Week 24, 2026

June 8 - June 14, 2026

w24

This was mostly a week of getting my C base in order before going back to CUDA. I think I’ll spend a few more weeks on this, but no more than 3. I want the foundations to be boringly solid before I continue with PMPP.

This Week: Memory, Pointers, Structs, Flat Arrays

Indexing

The line that kept showing up was:

data[row * cols + col]

This is just a tiny indexing formula, but I believe this is the thing I need to become fluent with before tensors and CUDA feel natural. Remember seeing something similar for calculating the global index of threads in the PMPP book too.

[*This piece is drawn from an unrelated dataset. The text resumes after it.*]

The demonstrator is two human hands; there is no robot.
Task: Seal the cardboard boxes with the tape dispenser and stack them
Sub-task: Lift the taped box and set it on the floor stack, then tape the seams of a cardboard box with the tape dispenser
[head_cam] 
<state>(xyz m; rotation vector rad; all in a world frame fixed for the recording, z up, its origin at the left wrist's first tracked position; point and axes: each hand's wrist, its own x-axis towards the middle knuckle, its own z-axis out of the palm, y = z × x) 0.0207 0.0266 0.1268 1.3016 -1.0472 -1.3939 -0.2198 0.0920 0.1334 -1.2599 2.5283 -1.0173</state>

A matrix here is just a flat chunk of floats with shape metadata. If the matrix has rows = 2 and cols = 3, then the value at row 1, column 2 lives at:

data[1 * 3 + 2]

Quite a straightforward thing, but I believe it touches almost everything I need later: memory layout, bounds checks, ownership, and cache behavior.

The pointer stuff

I started from the very basics: what a pointer stores, what the pointed-to value is, and who is responsible for freeing heap memory. I still need reps here, but my mental model is much less foggy now:

float *data = malloc(rows * cols * sizeof *data);
free(data);

Struct

If a helper receives a pointer to the struct, I can’t write matrix.data; I need to follow the pointer first:

matrix->data
matrix->rows
matrix->cols

That also made some helper functions that I wrote feel more natural. In the exercises I did, index_of was the small row-major helper, matrix_init owned allocation, matrix_free owned cleanup, and the accessors kept the bounds checks in one place:

static size_t index_of(size_t row, size_t col, const struct Matrix *matrix) {
  return row * matrix->cols + col;
}

Include guard

The header file split was another useful concept that I knew of already, but learning the declaration/definition boundary and why the header gets wrapped was good.

#ifndef MATRIX_H
#define MATRIX_H

// declarations

#endif

Naive matmul

Matrix multiplication was the first exercise that made the dimensions matter in a non-trivial way:

(2 x 3) @ (3 x 4) -> (2 x 4)
             ^
          shared k

The function should not secretly allocate the result. The caller creates the output with the right shape, and the function either fills it or rejects the call.

Naive transpose

The transpose work I’m doing is still very vanilla, but the core idea has been:

out[col, row] = matrix[row, col]

And I kept using the stricter build setup from last week:

cc -std=c11 -Wall -Wextra -Werror -g -O1 -fsanitize=address,undefined -fno-omit-frame-pointer ...

Next Week

Start thinking about row-major access patterns and cache locality.
Slowly move from small matrix helpers toward a tiny CPU tensor library.
Hoping to also read at least two model release technical reports: Arcee Trinity + one more

Basically, plan is to be done with my C practice with the aim of creating at least some form of a working tiny CPU Tensor library. Of course, I don’t need to be ensuring that I do it perfectly - that will come eventually as I resume the PMPP book after these next (hopefully) 2 weeks of C munching. Current thought process is that this book will guide me to also gradually write the CUDA backend for the existing library modules and eventually just help me nurture this library into a proper C/CUDA Tensor library.